_Records for this exercise_:

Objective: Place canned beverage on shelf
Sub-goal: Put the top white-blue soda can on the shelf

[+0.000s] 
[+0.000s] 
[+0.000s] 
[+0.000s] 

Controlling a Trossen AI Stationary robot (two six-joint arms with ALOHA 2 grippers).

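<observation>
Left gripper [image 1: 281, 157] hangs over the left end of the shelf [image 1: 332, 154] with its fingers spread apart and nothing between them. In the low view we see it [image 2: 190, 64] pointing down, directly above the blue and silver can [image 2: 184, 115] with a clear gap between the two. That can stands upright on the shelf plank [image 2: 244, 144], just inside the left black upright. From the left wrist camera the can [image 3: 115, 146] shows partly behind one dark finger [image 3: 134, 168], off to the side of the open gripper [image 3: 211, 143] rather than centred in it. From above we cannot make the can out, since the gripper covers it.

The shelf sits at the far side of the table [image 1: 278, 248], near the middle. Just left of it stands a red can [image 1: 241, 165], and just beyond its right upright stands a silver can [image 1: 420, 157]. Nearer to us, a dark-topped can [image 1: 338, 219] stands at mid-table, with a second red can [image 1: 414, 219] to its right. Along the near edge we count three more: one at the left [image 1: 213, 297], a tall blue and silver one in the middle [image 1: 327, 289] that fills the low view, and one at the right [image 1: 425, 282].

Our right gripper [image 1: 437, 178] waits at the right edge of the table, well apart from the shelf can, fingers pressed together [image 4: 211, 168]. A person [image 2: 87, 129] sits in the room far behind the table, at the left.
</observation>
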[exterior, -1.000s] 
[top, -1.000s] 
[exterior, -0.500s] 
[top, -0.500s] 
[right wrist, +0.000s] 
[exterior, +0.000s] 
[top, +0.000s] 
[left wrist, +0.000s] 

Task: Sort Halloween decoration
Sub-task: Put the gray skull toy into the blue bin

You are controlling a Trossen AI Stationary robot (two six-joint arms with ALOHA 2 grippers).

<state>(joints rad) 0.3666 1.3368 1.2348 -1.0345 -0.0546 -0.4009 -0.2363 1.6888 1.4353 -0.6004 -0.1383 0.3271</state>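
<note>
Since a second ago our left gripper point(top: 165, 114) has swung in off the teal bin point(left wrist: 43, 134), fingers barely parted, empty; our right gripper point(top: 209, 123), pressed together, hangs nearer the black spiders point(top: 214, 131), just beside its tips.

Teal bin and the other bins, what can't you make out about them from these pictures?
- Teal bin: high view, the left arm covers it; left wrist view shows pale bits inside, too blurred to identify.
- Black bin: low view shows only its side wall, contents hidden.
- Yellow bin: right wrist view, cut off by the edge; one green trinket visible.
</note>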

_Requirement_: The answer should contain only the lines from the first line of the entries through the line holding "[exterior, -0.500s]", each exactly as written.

_Result of this exercise_:
Objective: Place canned beverage on shelf
Sub-goal: Put the top white-blue soda can on the shelf

[+0.000s] 
[+0.000s] 
[+0.000s] 
[+0.000s] 

Controlling a Trossen AI Stationary robot (two six-joint arms with ALOHA 2 grippers).

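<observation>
Left gripper [image 1: 281, 157] hangs over the left end of the shelf [image 1: 332, 154] with its fingers spread apart and nothing between them. In the low view we see it [image 2: 190, 64] pointing down, directly above the blue and silver can [image 2: 184, 115] with a clear gap between the two. That can stands upright on the shelf plank [image 2: 244, 144], just inside the left black upright. From the left wrist camera the can [image 3: 115, 146] shows partly behind one dark finger [image 3: 134, 168], off to the side of the open gripper [image 3: 211, 143] rather than centred in it. From above we cannot make the can out, since the gripper covers it.

The shelf sits at the far side of the table [image 1: 278, 248], near the middle. Just left of it stands a red can [image 1: 241, 165], and just beyond its right upright stands a silver can [image 1: 420, 157]. Nearer to us, a dark-topped can [image 1: 338, 219] stands at mid-table, with a second red can [image 1: 414, 219] to its right. Along the near edge we count three more: one at the left [image 1: 213, 297], a tall blue and silver one in the middle [image 1: 327, 289] that fills the low view, and one at the right [image 1: 425, 282].

Our right gripper [image 1: 437, 178] waits at the right edge of the table, well apart from the shelf can, fingers pressed together [image 4: 211, 168]. A person [image 2: 87, 129] sits in the room far behind the table, at the left.
</observation>
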[exterior, -1.000s] 
[top, -1.000s] 
[exterior, -0.500s] 

The exercise is done now.